Aqueles que defendem, discordam e apontam que a separação de funções evita interferências e assegura um julgamento justo. “O juiz de garantias é a inovação mais importante do processo penal brasileiro, desde a Constituição de 88”, diz o professor de direito processual penal da USP, Gustavo Badaró.

“É inacreditável que alguns órgãos de plataforma possam ser contrários ao juiz das garantias, depois de tudo que a psicologia cognitiva avançou depois de toda demonstração de vieses inconscientes”, completa.

Para o professor, a dificuldade está no interesse político dos tribunais. Outros avaliam que a implementação seria possível com uma reorganização de tarefas entre as comarcas em um período de dois anos.

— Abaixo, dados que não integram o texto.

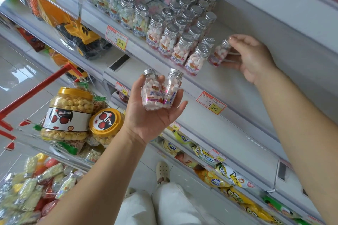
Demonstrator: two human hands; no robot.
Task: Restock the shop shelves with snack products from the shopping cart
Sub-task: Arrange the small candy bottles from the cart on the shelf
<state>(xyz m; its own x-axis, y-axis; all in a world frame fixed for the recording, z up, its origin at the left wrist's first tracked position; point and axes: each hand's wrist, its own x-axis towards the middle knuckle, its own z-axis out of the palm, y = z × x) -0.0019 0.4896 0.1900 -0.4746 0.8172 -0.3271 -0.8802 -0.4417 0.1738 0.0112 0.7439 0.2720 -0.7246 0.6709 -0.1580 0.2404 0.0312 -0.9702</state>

Para Raquel Scalcon (FGV), a divisão seria interessante para evitar problemas em casos de suspeição de magistrados, citando como exempo o ex-juiz Sergio Moro, que foi declarado parcial em processo contra o ex-presidente Lula pela maioria dos ministros do STF, em julgamento ainda não concluído.

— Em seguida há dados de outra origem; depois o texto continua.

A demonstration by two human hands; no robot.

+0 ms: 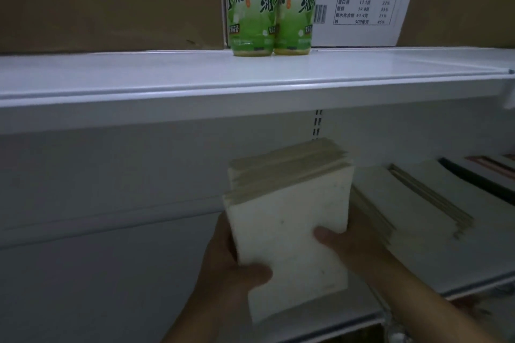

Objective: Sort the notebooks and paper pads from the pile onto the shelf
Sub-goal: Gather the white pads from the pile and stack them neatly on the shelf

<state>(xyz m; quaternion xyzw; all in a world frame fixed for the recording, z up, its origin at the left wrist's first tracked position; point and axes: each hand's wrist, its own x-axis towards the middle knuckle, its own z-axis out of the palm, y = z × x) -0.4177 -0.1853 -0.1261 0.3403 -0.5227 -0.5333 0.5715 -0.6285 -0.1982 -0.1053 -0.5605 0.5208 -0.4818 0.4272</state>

Quais as mudanças no rito do Tribunal do Júri? O substitutivo elimina a primeira parte do processo, o sumário da culpa, destacado por especialistas como filtro técnico do julgamento, em que provas são reunidas e testemunhas ouvidas pelo juiz para decidir se há elementos mínimos para submeter o réu ao júri, a segunda fase do processo.

Ao fazer o juízo de admissibilidade, o magistrado pode decidir pela absolvição sumária, direcionar o processo para o juízo comum, caso comprovado que não houve a intenção de praticar o crime, ou levar ao júri, composto por sete pessoas leigas.

A alteração criticada tanto pelo Ministério Público quanto por quem atua na defesa. “Você está submetendo à análise do júri uma acusação feita pelo Ministério Público sem um filtro de admissibilidade. Isso gera um problema gravíssimo de insegurança jurídica”, afirma o procurador Livianu.

O promotor Diego Barbiero, professor de processo penal da Escola do Ministério Público de Santa Catarina, acrescenta que sem a primeira fase, a produção de provas ficará comprometida. “Eu lhe pergunto, qual testemunha assumirá para si o risco de acusar publicamente um integrante de uma organização criminosa como autor de um homicídio?”

Para Daniella, do IDDD, cortar a fase de instrução aumentará o número de casos submetidos ao júri.

“Entendi que a intenção do legislador é acelerar, mas vai cortar uma fase importante do processo e isso possibilita que pessoas sejam levadas a julgamento do júri em situações em que hoje em dia não seriam levadas”, diz.

Para Badaró (USP), essa foi a pior alteração feita no texto.

“Os jurados, ao meu ver, decidem claramente com base em argumentos retóricos e persuasivos. Eles não fazem necessariamente uma valorização racional da prova, por isso é que existia essa primeira fase perante o juiz”, diz ele, que defende que o réu possa escolher se quer ou não ser submetido ao júri.